TRIPULANTES DESTA MESMA NAVE

quinta-feira, 14 de junho de 2012

A Bola e a Bóia



                                   Há quem considere a Crônica um gênero literário menor. Talvez, comparando com o Conto, o Romance, o Ensaio, a Poesia, não tenha ela o mesmo charme e a mesma fama .  Desconfio, no entanto, que esta opinião advém da volatilidade maior do estilo: ligada geralmente aos fatos mais corriqueiros e cotidianos , possui uma permanência mais etérea. O texto publicado no jornal,  hoje, amanhã já está, muito provavelmente, limpando as vidraças da sala. Trabalhar com esta impermanência , tecendo o bordado numa ponta, enquanto o tempo desfaz o fio do outro lado, parece-me  uma coisa mágica e remete quase que imediatamente à efemeridade da vida: matéria prima de todos os gêneros literários. E não são poucos os grandes escritores que soçobram ante os mistérios da Crônica; faltam-lhes, tantas vezes,  leveza, despojamento, humildade para enfrentar o profundo abismo que é escrever acossado pelo grande e implacável  apagador das horas. Machado de Assis, meu escritor predileto, talvez o maior que o país já produziu, não me parece um grande cronista. Humberto de Campos,  o mais produtivo da sua época, hoje é totalmente esquecido. Lembro da grande coleção azul,  dele,  de mais de  trinta livros , na biblioteca imensa do Tio Sávio Pinheiro. Devorei-a, na adolescência, com voracidade.

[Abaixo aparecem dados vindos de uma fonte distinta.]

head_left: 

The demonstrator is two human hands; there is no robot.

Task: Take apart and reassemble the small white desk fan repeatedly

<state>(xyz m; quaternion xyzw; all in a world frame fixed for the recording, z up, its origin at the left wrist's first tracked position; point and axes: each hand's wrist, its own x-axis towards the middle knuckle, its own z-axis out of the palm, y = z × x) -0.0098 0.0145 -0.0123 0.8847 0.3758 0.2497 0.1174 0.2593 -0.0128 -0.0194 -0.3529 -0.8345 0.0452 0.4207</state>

Talvez os textos fossem datados demais e tenham perdido o glamour com o advento das novas gerações. Rubem Braga, certamente ,mantém-se distanciado como  o mais importante escritor  do gênero, em língua portuguesa, possivelmente porque  é profundamente poético e poesia não tem idade : banha-se na fonte da eterna juventude.
                                   O certo é que me apetece esse encanto de garimpar nossa doce história cotidiana. Fatos aparentemente sem importância, gestos leves, movimentos fortuitos, personagens tidos como menores e que cairiam  rapidamente na lixeira da memória não fosse o olhar atento do cronista. E mais: tentar perenizá-los usando a mesma argamassa amorfa,  frágil e etérea com que são constituídos.
                                   Querem  um exemplo ? Esta semana publicou-se uma notícia trivial na televisão. Foram devolvidos a alguns japoneses, alguns objetos tragados no terrível Tsunami do ano passado. As marés os carregaram até o Alaska, na outra extremidade do mundo. Algumas pessoas os recolheram e identificando alguns deles os devolveram aos seus donos no Japão. Sakiro Miura, uma japonezinha simpática, recebeu uma bóia que emoldurava a porta da sua loja de mergulho: nela estava escrito, em caracteres japoneses, o nome do esposo, falecido há 30 anos. Um rapaz recebeu uma bola de futebol onde gravara o próprio nome  e estampava várias assinaturas dos seus colegas de escola. A bola e a bóia não possuíam qualquer valor monetário e a notícia, tirando-se o inusitado, não carrega maior importância. Debite-se na conta ainda  a gentileza dos moradores do Alaska : perceberam que , de alguma maneira, junto com os objetos, devolviam à Sakiro e ao rapazinho um pouco daquilo que a tragédia havia arrancado das suas mãos. A bola e a bóia restituíam junto a esperança: o combustível de toda nossa jornada nesta terra.
                                   Atrás da notícia, escondia-se uma verdade só perceptível ao cronista. O  preço real  das coisas não pode ser avaliado apenas por seu valor venal: de troca, de venda , de escambo. Existe tantas vezes um valor sentimental que imanta os objetos e que não pode ser mensurado por trena , nem pesado com balança Fillizola. Sakiro não negociaria sua bóia por qualquer dinheiro desse mundo. E mais : só ela consegue dimensionar este custo, ninguém mais desse mundo. Seu tesouro está assim, biblicamente, imune às traças, aos ladrões e  ao caruncho.
                                   Quando os tsunamis por fim devastarem as praias da nossa existência, estes serão os únicos bens que boiarão e que um dia , quem sabe, o destino devolverá à nossa porta, para nosso gáudio, como a bóia de Sakiro Miura : uma florzinha que desabrocha em meio ás  ruínas que restaram. 

J. Flávio Vieira

2 comentários:

José do Vale Pinheiro Feitosa disse...

Zé Flávio dono de um texto belo e contundente acaba de postar um dos melhores textos dele neste ano. E olhem que nem chegamos à metade do ano. Há uma certa nostalgia da idade, desta finitude em praias derradeiras, neste e em vários textos anteriores. E é assim mesmo: o texto não é uma tarefa a se realizar é uma realidade a se expressar. Quando esta realidade aflora tudo se encaixa na narrativa e na poética. Mas convenhamos a finitude não é nada diante das dimensões de um ser capaz de extrair do mundo humano com estas notas sobre a dinâmica dele.

jflavio disse...

Abraço ao grande zé pelas consideraçōes elogiosascao texto.